TASK INSTRUCTIONS
Print this span of the material below exactly: the line with "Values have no", the line with "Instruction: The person", and every line between them, but nothing else.

(GIVEN INFORMATION begins)

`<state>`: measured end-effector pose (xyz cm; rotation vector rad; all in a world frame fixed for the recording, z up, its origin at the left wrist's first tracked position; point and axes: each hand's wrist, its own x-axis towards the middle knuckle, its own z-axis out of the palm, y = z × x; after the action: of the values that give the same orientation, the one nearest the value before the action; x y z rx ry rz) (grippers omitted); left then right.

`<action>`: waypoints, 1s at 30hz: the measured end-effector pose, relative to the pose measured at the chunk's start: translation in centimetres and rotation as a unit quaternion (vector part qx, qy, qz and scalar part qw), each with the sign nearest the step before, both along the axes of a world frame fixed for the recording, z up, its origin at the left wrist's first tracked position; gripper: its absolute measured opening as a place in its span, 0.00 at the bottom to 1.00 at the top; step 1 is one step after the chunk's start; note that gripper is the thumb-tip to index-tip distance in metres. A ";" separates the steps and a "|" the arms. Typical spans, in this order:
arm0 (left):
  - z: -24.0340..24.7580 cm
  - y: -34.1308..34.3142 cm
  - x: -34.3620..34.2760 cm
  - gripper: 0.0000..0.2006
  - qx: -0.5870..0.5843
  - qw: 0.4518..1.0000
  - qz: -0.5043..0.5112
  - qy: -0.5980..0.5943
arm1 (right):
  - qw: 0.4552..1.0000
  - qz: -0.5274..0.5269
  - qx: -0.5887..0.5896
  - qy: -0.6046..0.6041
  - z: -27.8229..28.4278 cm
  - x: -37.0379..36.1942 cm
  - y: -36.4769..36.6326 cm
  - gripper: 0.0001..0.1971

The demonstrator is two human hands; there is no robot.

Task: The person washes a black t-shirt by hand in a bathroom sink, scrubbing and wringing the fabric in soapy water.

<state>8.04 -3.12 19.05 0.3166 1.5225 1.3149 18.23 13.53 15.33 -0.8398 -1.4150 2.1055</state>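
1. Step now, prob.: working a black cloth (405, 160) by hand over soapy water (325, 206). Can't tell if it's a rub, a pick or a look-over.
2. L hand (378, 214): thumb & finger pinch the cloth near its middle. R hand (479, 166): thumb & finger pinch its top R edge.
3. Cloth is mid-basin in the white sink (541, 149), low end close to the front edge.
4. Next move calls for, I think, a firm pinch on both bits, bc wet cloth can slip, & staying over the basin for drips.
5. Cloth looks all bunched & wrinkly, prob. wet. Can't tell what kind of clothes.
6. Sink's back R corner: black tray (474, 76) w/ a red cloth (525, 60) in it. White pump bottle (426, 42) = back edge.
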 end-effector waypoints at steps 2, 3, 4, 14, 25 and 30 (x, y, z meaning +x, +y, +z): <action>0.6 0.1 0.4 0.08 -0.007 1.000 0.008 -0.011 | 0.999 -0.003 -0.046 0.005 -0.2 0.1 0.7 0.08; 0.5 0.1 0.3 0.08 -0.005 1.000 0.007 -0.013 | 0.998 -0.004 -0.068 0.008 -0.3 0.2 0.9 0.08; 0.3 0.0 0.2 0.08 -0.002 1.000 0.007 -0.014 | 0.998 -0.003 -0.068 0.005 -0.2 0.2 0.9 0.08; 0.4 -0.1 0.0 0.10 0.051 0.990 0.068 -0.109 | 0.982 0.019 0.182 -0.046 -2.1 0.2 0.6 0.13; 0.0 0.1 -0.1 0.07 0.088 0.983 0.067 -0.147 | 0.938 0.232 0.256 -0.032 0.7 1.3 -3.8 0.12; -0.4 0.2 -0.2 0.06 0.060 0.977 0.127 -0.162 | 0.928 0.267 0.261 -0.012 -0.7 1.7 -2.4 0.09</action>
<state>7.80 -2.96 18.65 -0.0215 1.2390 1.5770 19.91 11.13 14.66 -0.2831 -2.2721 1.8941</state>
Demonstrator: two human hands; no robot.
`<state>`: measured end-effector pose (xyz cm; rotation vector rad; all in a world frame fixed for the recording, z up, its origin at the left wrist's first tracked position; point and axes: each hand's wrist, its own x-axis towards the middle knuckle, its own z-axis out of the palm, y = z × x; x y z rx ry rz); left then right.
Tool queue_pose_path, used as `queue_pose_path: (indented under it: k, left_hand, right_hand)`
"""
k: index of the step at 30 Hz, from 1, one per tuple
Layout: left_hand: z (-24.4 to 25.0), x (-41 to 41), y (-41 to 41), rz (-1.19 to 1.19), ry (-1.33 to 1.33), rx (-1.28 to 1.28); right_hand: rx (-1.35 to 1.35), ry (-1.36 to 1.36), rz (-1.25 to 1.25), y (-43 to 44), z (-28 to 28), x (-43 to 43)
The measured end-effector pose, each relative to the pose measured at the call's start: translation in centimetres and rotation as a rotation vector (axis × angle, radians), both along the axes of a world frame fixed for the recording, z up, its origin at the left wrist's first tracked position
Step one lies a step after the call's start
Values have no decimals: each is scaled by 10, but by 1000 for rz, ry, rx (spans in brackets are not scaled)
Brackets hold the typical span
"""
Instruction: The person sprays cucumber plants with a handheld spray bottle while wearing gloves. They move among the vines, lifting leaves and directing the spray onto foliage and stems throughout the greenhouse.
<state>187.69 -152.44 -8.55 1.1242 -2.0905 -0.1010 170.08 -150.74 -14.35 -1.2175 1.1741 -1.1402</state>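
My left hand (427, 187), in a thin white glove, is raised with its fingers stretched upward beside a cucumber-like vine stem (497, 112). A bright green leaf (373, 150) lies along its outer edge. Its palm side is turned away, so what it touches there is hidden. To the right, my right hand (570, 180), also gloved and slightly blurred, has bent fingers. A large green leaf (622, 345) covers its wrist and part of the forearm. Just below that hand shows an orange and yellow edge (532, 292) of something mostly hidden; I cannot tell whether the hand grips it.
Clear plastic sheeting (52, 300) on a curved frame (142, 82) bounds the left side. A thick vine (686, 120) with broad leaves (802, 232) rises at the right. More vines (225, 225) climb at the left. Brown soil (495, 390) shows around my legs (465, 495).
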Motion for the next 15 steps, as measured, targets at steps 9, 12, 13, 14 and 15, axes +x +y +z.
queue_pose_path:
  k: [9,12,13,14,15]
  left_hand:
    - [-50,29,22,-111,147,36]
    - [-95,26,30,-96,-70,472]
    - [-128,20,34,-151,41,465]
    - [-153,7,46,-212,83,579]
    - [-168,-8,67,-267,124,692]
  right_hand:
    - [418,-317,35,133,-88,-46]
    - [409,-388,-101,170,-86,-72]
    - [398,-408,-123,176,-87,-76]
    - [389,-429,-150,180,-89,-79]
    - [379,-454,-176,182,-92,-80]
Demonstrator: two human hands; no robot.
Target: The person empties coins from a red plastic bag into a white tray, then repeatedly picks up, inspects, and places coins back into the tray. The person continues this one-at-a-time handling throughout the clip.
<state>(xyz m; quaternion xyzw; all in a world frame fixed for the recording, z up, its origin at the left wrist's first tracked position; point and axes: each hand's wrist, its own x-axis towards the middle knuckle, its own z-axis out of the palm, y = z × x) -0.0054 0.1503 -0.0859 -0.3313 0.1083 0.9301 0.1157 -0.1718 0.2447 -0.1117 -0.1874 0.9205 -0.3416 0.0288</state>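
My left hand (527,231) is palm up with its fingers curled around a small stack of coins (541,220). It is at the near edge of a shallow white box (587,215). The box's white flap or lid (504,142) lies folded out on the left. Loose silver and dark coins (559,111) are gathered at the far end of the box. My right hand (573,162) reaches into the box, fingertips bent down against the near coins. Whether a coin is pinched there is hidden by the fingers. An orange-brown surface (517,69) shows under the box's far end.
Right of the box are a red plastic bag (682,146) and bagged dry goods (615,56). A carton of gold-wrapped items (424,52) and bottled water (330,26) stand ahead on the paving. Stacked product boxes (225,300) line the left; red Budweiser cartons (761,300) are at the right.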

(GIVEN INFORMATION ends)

ANSWER FOR THE TASK
Values have no decimals: each is scaled by 10, but by 1000 for rz, ry, rx (spans in brackets are not scaled)
Brackets hold the typical span
"""
Instruction: The person sprays cucumber plants with a handheld spray bottle while wearing gloves. They move among the vines, lifting leaves and directing the spray onto foliage and stems throughout the greenhouse.

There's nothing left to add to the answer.